Leave out the pictures, and retype the remaining data exactly.

::: Information supplied :::

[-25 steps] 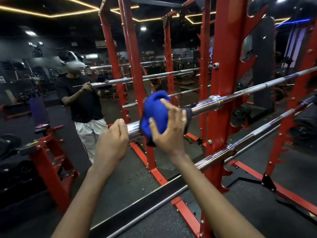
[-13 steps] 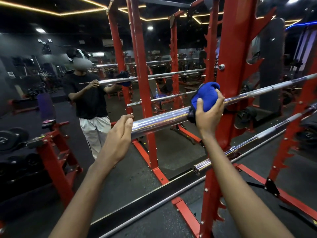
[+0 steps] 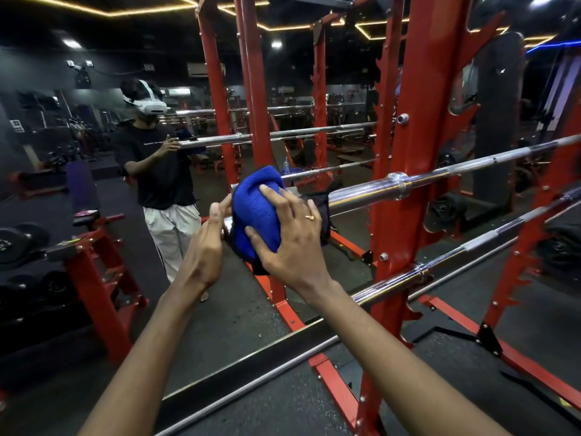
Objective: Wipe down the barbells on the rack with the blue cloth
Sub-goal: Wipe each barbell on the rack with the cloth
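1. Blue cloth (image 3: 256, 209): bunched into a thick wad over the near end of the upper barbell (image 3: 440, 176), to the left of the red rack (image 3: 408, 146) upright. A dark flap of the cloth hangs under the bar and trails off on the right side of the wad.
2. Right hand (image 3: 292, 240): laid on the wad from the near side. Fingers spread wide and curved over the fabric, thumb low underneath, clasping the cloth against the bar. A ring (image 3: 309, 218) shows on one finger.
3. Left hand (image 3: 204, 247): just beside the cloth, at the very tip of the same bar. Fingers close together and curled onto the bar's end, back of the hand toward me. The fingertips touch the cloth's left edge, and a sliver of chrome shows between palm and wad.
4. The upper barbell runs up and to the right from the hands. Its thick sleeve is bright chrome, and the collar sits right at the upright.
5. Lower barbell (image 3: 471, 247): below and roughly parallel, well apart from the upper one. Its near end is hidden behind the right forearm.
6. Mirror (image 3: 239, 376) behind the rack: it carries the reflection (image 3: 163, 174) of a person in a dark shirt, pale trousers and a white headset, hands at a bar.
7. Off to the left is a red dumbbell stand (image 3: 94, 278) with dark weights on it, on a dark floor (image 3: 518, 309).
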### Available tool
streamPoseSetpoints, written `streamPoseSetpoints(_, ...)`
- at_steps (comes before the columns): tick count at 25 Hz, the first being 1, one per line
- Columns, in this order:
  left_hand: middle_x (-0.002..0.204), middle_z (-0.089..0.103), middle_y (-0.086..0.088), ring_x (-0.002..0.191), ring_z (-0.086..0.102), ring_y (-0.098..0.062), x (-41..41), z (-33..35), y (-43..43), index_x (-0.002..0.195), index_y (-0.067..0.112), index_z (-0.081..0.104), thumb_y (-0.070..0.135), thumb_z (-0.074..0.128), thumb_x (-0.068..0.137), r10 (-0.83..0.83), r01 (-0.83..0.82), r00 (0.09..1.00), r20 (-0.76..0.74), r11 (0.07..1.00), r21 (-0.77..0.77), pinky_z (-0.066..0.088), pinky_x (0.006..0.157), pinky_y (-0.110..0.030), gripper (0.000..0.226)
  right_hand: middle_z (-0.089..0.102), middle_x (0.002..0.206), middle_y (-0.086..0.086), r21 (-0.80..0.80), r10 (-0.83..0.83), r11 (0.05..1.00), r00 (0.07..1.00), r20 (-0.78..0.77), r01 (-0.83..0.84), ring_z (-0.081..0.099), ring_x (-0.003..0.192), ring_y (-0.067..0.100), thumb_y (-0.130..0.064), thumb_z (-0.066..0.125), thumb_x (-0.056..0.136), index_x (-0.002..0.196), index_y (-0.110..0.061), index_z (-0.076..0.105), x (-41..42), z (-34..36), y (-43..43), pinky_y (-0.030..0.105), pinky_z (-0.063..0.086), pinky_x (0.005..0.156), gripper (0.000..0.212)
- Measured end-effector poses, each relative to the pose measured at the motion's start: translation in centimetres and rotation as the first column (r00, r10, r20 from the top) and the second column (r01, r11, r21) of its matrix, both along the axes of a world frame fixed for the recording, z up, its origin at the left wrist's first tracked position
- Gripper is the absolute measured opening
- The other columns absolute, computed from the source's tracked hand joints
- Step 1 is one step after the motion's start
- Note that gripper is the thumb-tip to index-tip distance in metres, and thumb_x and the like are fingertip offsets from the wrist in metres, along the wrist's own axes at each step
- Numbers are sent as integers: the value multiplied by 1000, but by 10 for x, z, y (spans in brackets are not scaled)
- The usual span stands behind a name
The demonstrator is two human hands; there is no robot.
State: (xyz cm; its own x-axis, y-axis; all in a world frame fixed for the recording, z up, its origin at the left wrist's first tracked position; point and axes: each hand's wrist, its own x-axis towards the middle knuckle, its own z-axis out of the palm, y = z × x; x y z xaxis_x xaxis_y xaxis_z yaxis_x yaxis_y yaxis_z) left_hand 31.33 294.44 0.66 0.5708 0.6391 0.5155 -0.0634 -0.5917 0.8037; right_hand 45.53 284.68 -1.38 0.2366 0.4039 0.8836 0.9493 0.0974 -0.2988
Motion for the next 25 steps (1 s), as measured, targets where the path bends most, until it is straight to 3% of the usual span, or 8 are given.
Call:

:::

Answer to this problem —
[-25 steps] 
[-13 steps] 
[+0 steps] 
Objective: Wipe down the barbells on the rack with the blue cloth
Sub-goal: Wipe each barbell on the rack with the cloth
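1. Blue cloth (image 3: 256, 209): bunched into a thick wad over the near end of the upper barbell (image 3: 440, 176), to the left of the red rack (image 3: 408, 146) upright. A dark flap of the cloth hangs under the bar and trails off on the right side of the wad.
2. Right hand (image 3: 292, 240): laid on the wad from the near side. Fingers spread wide and curved over the fabric, thumb low underneath, clasping the cloth against the bar. A ring (image 3: 309, 218) shows on one finger.
3. Left hand (image 3: 204, 247): just beside the cloth, at the very tip of the same bar. Fingers close together and curled onto the bar's end, back of the hand toward me. The fingertips touch the cloth's left edge, and a sliver of chrome shows between palm and wad.
4. The upper barbell runs up and to the right from the hands. Its thick sleeve is bright chrome, and the collar sits right at the upright.
5. Lower barbell (image 3: 471, 247): below and roughly parallel, well apart from the upper one. Its near end is hidden behind the right forearm.
6. Mirror (image 3: 239, 376) behind the rack: it carries the reflection (image 3: 163, 174) of a person in a dark shirt, pale trousers and a white headset, hands at a bar.
7. Off to the left is a red dumbbell stand (image 3: 94, 278) with dark weights on it, on a dark floor (image 3: 518, 309).
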### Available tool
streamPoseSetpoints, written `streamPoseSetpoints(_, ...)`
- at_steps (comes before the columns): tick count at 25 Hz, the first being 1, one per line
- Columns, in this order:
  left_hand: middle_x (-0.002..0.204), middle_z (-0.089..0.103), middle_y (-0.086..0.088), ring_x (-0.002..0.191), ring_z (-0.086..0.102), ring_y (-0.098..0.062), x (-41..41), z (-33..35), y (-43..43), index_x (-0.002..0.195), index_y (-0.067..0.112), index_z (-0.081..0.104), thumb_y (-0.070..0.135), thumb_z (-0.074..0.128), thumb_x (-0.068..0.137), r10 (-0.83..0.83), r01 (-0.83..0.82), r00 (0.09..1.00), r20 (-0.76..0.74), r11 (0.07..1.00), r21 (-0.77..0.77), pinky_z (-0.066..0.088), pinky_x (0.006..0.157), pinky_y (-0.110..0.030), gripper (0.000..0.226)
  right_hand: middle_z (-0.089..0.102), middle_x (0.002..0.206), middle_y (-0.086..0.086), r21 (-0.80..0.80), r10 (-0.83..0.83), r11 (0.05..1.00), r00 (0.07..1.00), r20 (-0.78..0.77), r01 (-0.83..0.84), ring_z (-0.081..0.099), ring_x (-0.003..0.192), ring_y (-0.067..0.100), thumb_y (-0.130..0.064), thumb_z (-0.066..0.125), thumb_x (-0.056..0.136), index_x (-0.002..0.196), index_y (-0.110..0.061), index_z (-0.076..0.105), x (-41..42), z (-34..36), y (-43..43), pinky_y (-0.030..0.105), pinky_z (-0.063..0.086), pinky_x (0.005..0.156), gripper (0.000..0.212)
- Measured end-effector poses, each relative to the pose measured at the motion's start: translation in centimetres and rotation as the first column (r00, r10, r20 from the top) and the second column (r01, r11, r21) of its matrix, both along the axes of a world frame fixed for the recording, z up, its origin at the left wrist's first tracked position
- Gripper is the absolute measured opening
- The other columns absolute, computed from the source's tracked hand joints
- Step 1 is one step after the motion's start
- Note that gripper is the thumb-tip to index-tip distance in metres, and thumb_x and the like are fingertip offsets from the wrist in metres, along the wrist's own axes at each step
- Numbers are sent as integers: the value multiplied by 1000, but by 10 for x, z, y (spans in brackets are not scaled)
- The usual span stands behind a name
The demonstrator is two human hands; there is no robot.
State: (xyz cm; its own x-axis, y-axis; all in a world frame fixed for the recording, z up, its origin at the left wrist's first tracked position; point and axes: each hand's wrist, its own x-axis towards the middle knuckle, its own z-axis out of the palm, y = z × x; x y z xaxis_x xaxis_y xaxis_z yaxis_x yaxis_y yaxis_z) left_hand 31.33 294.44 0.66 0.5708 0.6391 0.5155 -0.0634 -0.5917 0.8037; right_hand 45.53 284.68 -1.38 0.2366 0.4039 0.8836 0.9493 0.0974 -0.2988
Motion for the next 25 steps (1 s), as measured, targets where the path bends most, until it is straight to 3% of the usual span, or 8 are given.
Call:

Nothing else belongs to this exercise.